Your objective: Beginning with the first line, copy out each line of the material until the line containing "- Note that" has been copied as well.

Material provided:
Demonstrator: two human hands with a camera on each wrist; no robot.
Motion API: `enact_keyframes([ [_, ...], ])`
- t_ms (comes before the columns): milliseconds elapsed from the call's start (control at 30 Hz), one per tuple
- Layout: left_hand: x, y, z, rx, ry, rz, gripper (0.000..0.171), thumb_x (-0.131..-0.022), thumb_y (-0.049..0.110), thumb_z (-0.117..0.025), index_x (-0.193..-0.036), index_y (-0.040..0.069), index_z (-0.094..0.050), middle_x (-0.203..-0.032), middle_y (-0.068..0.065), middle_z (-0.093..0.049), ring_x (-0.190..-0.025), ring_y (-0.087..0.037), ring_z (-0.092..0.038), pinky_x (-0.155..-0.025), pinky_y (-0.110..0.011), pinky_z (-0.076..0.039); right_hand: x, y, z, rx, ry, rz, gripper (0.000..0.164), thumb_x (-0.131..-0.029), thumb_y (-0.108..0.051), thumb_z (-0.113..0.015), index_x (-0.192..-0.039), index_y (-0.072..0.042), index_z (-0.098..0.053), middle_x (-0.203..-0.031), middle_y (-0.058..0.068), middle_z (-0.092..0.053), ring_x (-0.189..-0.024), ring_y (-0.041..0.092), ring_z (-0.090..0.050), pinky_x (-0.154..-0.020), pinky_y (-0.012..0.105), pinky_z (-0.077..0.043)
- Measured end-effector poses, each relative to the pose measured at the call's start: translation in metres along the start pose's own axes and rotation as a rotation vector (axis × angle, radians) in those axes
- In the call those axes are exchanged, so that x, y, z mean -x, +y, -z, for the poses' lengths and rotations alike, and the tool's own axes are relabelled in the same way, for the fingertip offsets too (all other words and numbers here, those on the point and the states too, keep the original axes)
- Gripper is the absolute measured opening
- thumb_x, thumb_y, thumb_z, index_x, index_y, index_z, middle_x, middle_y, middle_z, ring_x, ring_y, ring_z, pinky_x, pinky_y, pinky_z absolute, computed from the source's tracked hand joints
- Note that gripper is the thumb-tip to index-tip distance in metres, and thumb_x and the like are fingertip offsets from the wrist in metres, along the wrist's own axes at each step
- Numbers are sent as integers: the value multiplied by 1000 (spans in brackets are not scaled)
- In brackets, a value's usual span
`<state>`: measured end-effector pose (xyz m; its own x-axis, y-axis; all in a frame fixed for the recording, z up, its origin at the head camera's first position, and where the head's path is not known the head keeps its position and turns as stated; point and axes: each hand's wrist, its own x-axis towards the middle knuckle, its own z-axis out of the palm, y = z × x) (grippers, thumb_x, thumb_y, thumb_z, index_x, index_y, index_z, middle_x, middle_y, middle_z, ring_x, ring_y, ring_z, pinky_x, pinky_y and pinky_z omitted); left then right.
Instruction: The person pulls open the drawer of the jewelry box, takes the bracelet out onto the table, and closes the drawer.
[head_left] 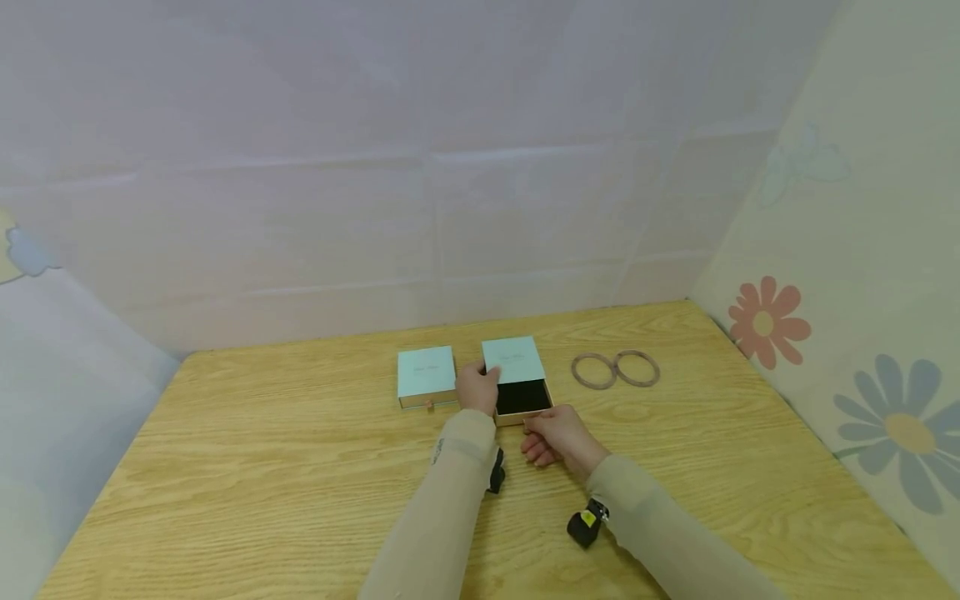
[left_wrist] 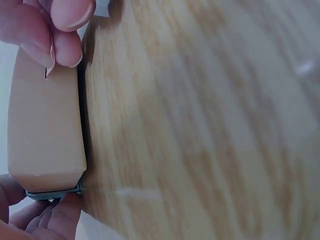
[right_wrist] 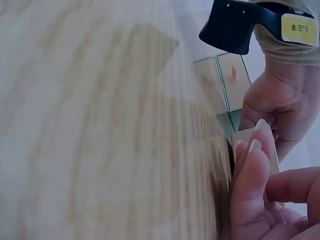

Output of the exercise:
Demonstrator: two human hands with a camera on each wrist; no robot.
Motion API: `enact_keyframes([ [_, ...], ])`
- t_ms (comes before the columns): milliseconds elapsed from the call's start (control at 30 Hz), one per tuple
- Layout: left_hand: x, y, z, rx, ry, rz, gripper (0.000..0.171), thumb_x (-0.131..-0.022), thumb_y (-0.049..0.110), thumb_z (-0.117..0.025), index_x (-0.193..-0.036), index_y (-0.040..0.069), index_z (-0.094..0.050), middle_x (-0.203..-0.032), middle_y (-0.068..0.065), middle_z (-0.093..0.049), ring_x (-0.190..-0.025), ring_y (-0.087..0.037), ring_z (-0.092..0.038), pinky_x (-0.155..-0.025), pinky_y (-0.110..0.011), pinky_z (-0.076..0.039); right_hand: x, y, z, rx, ry, rz, gripper (0.000..0.164), thumb_x (-0.131..-0.029), thumb_y (-0.108..0.051), thumb_z (-0.113..0.015), index_x (-0.192..-0.039), index_y (-0.072..0.042), index_z (-0.098..0.053), middle_x (-0.203..-0.031), middle_y (-0.058..0.068), middle_z (-0.092..0.053), ring_x (-0.189..-0.024), ring_y (-0.041..0.092), ring_z (-0.090..0.050), pinky_x (-0.154..-0.020), pinky_y (-0.012..0.105), pinky_z (-0.077..0.043)
- Measured end-effector poses, each relative to the pose measured at the call's start: translation in metres along the start pose's own axes and rotation as a rotation vector (axis × angle, radians) in those axes
- In the call those axes are exchanged, so that x, y, z mean -x, +y, -z, for the poses' lengths and rotations alike, and the tool's own axes are relabelled in the same way, for the fingertip offsets too (all other words and numbers here, those on the point and the states too, keep the original axes)
- Gripper is the absolute measured opening
- thumb_x, thumb_y, thumb_z, index_x, index_y, index_z, middle_x, middle_y, middle_z, ring_x, ring_y, ring_z, pinky_x, pinky_y, pinky_z absolute, computed from the source's tracked hand joints
- Note that gripper is the thumb-tip to index-tip distance in metres, and thumb_x and the like are fingertip offsets from the wrist in metres, along the wrist's own axes at each step

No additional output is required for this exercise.